1996 wurde er auf Initiative des bürgernahen Beamten Claus Niemann gegründet. Eine Gruppe Trinker wollte weg vom Rathausplatz und einen Raum, wo sie sich aufhalten können. Werktags von 11 Uhr an bis 18.30 Uhr, sonnabends und manchmal auch sonntags ist der Freizeitverein geöffnet. Jammeh hofft, dass es auch so bleibt. "Das Grundstück ist als Bauland ausgewiesen. Verwaltungsmitarbeiter waren schon hier und haben sich das Gelände angeschaut. Wenn wir wegmüssen, wäre das sehr schade." Denn der Treff profitiert von der zentralen Lage. Jammeh: "Wir haben uns auch schon einen ehemaligen Imbiss an der Cuxhavener Straße ausgeguckt, aber der ist zu weit entfernt für viele Besucher."

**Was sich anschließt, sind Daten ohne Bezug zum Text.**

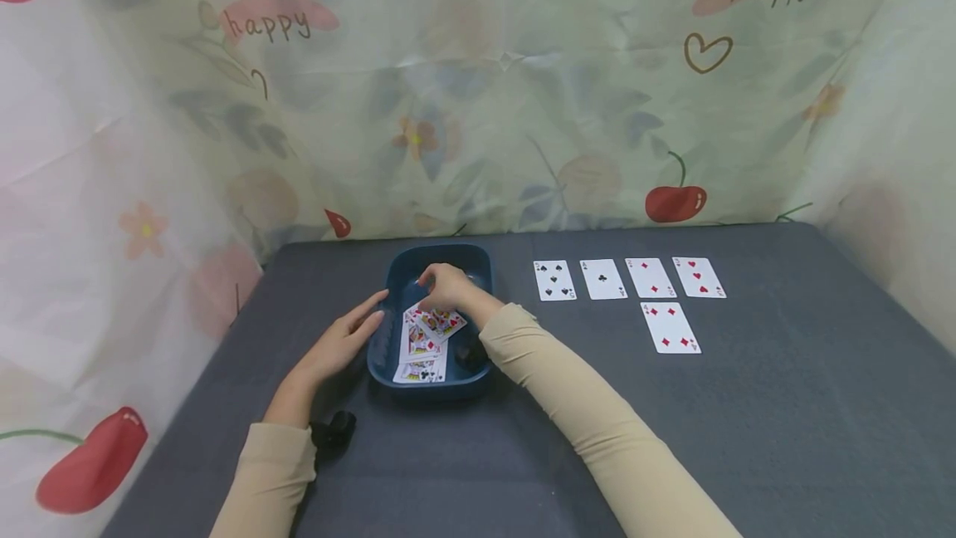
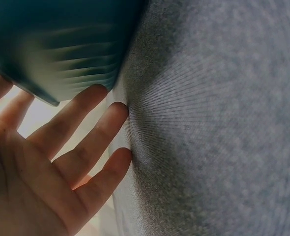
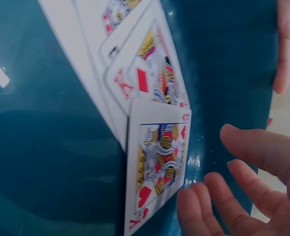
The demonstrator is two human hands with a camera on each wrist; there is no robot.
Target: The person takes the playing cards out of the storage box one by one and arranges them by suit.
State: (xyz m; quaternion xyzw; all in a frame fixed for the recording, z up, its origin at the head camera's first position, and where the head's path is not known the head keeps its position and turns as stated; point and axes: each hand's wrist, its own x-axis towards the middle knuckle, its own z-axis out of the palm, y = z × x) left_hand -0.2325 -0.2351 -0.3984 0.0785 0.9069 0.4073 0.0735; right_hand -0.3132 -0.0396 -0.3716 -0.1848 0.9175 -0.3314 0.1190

Da will auch Tobias nicht hin. "Wir stören doch niemanden." Zurück zum Rathausplatz will er auf keinen Fall. "Da ist die ganz harte Szene." Und Polizeihauptkommissar Jörg-Dieter Mrosek (59), der seine Pappenheimer seit zehn Jahren kennt. Er geht zu einer Gruppe, die sich auf Bänken neben einer Grünfläche niedergelassen hat. Männer, meist tätowiert und am Vormittag schon reichlich angetrunken, halten Bier- oder Wodkaflaschen in den Händen. Einige stehen sichtlich unter Drogen.

Ein Mann lallt vor sich hin, fängt plötzlich an, zu lachen. Er hat keine Zähne mehr. "Er nimmt Psychopharmaka. Wenn der austickt, gibt es hier richtig Ärger", so der Polizist. Etwa 50 bis 60 Personen finden sich regelmäßig auf dem Rathausmarkt ein. Mrosek kennt sie alle. "Und ich hab sie auch alle im Griff." Viele kommen mit ihren Alltagsproblemen zu ihm. Mrosek: "Klar kenne ich auch den Freizeitverein. Diese Klientel geht da aber nicht hin. Dort darf kein Schnaps getrunken werden, und Drogen sind dort ebenfalls verboten. Damit kommen die hier wohl nicht klar."

Als die Harburger Polizei noch an der Knoopstraße war, sei die Kontrolle der Trinker auf dem Rathausplatz umfangreicher gewesen. Jetzt hat Mrosek einen längeren Weg zum Rathausplatz. Im Oktober geht er in Rente. Einen Nachfolger, den er einweisen könnte, gibt es noch nicht. Es sei allerdings notwendig, dass ein Polizist regelmäßig vor Ort ist und Kontakt zur Szene hält. Was sonst passieren würde, mag er sich nicht ausmalen. Auch nicht, was wäre, wenn der Freizeitverein sein Grundstück aufgeben müsste. Aus dem Rathaus kommt Entwarnung. "Es gibt noch keine konkreten Pläne über die Bebauung der Fläche", so Behördensprecherin Beatrice Göhring. Allerdings würden schon Gespräche geführt werden.